What to do: From the records below, transcribe only the lines running from the one with "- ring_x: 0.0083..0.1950" through the one with "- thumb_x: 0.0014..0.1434". Keep both of those end lines.

Items listed in a dataset
━━━━━━━━━━━━━━━━━━━━━━━━━━━━━━

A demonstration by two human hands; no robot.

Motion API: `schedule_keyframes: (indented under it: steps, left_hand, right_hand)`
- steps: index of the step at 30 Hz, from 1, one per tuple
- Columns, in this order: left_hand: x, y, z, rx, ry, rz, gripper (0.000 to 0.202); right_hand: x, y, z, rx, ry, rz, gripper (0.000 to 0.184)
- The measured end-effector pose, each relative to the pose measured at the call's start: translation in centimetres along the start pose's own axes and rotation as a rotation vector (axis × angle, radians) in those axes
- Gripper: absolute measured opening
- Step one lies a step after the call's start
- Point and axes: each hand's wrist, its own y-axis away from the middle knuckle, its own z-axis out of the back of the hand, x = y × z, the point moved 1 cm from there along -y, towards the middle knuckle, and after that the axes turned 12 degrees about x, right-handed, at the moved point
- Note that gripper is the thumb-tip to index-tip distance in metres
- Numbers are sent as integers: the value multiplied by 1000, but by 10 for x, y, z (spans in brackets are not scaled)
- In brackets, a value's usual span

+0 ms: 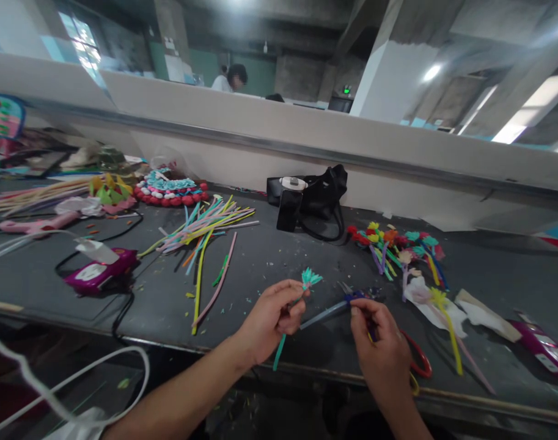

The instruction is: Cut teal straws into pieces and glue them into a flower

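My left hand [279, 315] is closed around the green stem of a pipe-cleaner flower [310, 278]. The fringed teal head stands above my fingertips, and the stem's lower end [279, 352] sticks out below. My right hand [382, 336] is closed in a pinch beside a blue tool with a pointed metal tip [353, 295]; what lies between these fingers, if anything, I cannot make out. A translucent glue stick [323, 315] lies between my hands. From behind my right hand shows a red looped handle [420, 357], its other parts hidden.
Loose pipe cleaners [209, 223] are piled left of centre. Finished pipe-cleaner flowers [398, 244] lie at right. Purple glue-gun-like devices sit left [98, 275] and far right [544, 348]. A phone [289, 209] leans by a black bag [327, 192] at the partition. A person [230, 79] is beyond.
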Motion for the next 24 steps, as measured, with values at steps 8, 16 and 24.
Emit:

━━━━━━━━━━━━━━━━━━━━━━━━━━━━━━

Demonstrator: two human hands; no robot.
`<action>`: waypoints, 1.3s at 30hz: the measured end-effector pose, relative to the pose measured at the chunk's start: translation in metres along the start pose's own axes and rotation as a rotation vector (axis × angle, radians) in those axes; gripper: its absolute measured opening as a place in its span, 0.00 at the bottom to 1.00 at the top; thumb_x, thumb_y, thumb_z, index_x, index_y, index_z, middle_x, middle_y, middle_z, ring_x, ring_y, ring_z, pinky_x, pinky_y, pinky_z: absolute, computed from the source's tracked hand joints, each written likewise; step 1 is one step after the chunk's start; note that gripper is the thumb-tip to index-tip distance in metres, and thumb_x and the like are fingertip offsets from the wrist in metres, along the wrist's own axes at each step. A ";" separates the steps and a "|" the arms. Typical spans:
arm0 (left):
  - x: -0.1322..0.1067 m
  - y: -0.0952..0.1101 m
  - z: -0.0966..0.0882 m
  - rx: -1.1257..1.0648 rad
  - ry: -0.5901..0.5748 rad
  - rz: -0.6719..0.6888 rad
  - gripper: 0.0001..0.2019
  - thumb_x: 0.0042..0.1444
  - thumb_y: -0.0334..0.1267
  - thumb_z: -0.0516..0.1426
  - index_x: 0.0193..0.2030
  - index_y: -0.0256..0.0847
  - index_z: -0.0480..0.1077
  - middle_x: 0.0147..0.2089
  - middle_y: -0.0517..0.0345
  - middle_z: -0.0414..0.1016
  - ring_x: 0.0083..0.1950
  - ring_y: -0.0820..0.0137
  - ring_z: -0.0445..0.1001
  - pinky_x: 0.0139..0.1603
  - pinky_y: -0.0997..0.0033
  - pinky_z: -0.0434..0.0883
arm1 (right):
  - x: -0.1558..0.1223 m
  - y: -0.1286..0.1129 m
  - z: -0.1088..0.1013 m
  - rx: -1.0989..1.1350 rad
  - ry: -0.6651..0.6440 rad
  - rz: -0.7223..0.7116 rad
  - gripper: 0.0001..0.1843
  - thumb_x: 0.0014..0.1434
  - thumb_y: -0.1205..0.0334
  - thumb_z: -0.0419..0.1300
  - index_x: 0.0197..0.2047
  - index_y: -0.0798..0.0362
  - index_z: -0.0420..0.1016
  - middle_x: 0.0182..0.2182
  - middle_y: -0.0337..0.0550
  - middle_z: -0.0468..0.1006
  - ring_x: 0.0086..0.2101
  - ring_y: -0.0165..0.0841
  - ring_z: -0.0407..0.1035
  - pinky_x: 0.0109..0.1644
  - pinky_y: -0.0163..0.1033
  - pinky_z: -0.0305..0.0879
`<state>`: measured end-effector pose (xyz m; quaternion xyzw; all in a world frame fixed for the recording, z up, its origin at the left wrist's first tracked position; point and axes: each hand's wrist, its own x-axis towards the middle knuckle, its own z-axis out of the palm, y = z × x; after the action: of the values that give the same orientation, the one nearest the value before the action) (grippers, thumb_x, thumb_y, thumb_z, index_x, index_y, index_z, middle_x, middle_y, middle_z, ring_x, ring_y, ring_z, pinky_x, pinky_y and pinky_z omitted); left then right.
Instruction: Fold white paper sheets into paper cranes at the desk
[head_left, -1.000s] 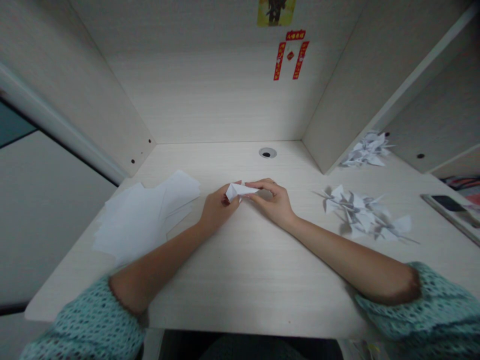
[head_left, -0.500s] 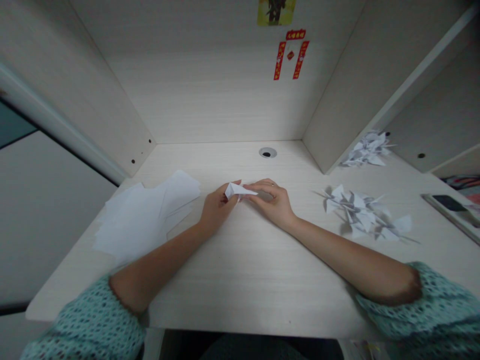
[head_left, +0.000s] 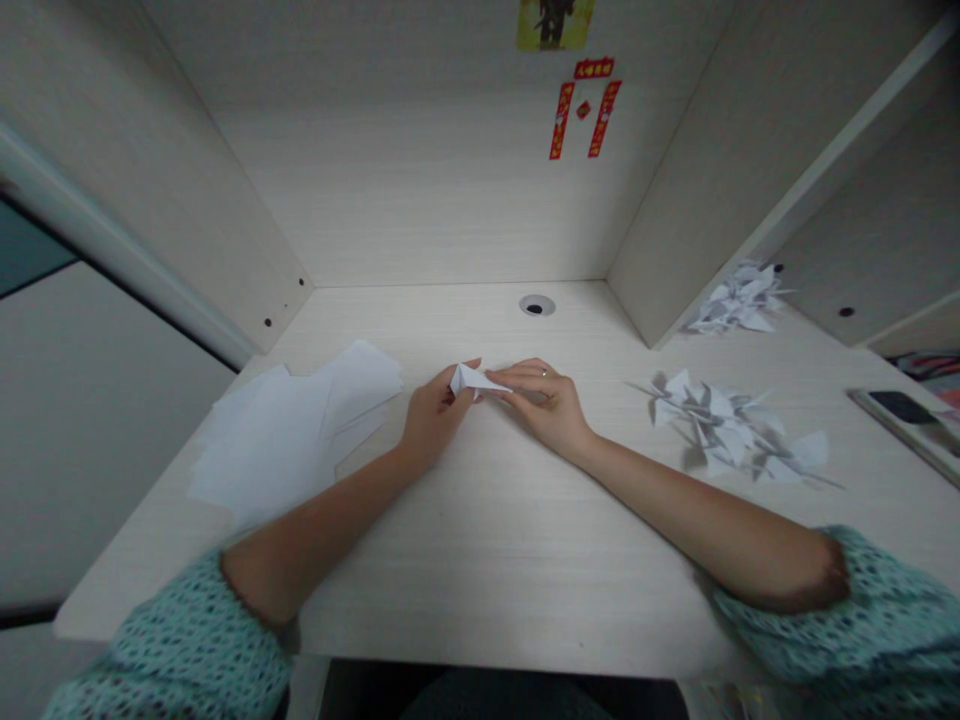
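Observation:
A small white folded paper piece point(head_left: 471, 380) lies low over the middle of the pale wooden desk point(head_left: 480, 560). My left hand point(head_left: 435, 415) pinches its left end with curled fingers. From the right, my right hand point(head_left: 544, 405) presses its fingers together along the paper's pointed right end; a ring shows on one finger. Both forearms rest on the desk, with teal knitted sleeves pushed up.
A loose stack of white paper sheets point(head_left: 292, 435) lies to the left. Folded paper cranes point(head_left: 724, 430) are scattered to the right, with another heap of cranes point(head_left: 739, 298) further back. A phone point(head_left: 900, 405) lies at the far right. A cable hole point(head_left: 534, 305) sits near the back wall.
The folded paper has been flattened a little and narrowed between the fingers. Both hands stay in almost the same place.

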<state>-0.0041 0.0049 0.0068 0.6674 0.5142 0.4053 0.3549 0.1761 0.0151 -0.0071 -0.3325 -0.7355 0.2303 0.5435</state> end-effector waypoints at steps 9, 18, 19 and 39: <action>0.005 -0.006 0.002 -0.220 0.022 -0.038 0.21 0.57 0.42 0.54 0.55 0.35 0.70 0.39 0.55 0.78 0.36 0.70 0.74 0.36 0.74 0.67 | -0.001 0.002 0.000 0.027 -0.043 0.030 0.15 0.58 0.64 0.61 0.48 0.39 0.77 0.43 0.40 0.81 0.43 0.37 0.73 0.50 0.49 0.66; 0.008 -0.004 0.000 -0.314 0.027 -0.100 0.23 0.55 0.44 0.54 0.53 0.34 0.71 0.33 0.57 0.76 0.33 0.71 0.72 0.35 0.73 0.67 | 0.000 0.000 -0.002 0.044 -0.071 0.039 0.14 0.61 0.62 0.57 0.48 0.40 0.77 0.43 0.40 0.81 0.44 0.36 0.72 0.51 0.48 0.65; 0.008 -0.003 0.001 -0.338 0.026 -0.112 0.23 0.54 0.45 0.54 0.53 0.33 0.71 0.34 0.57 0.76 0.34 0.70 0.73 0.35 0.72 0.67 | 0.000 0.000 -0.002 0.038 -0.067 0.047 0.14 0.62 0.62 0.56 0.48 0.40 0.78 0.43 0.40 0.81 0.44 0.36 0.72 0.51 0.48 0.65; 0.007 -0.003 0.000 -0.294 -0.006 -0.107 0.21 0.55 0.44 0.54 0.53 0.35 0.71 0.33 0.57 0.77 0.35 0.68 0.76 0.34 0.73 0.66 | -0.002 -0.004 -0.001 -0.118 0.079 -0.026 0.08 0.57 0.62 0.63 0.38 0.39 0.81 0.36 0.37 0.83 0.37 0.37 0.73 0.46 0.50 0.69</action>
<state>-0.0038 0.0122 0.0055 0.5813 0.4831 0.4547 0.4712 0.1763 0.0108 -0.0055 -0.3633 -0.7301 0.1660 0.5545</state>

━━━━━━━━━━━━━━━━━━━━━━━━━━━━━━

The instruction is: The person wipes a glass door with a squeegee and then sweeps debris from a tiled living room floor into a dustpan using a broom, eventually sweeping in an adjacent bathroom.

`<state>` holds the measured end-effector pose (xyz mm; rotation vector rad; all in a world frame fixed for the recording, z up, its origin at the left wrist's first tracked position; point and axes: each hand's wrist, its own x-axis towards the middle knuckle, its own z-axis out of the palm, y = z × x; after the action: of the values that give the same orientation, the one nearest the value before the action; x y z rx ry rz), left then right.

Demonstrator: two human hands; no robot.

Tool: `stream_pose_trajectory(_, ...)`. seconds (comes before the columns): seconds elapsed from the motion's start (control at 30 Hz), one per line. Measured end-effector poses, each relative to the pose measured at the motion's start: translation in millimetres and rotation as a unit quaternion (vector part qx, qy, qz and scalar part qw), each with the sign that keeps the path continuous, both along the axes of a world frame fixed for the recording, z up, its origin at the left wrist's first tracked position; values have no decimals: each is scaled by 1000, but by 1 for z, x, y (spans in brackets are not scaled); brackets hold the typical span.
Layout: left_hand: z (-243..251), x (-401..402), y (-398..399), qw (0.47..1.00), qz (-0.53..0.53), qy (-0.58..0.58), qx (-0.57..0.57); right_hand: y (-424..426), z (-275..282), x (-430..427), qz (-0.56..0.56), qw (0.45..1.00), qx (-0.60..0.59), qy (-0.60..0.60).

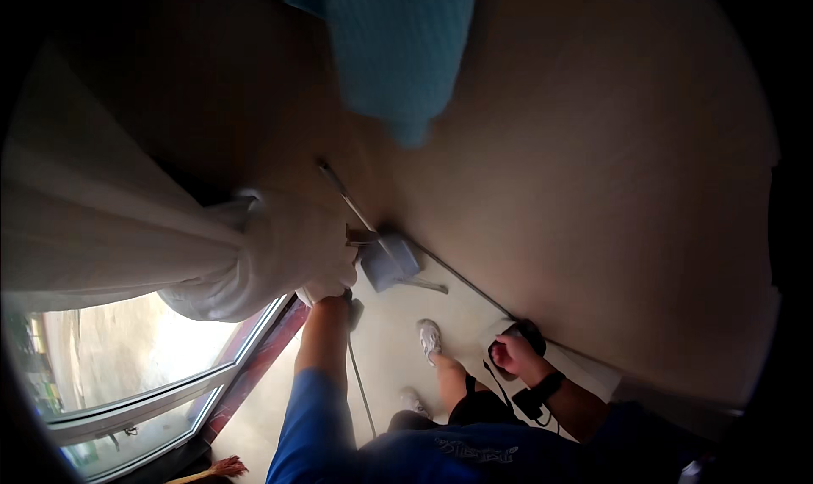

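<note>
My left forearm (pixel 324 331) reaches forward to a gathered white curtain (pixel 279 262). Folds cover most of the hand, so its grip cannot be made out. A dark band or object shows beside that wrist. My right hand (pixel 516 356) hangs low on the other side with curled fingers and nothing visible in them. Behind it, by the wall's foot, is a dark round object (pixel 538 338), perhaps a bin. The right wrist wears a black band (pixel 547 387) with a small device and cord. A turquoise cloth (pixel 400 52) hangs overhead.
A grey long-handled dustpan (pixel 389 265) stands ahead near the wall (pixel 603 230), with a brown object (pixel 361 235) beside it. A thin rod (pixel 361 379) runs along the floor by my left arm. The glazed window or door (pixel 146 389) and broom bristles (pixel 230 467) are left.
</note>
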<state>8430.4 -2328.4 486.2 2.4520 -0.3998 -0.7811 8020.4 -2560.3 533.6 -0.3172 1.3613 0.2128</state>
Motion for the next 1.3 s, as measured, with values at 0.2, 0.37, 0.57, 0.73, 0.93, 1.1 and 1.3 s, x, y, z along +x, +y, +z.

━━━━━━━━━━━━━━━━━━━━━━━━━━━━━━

Exercise response:
  - ring_x: 0.0083..0.1950
  - ring_y: -0.0820..0.0137
  - ring_z: -0.0445..0.1001
  - pinky_x: 0.0139..0.1603
  - pinky_y: -0.0997..0.0033
  - pinky_z: -0.0434..0.0883
arm1 (right):
  - x: -0.1558..0.1223 m
  - y: -0.1286..0.1129 m
  - z: -0.1088..0.1013 m
  - rx: -1.0989..1.1350 rad
  - ry: -0.6651..0.6440 rad
  - rz: -0.7223..0.7116 rad
  - gripper: 0.0001..0.1843
  - thumb_x: 0.0014..0.1434

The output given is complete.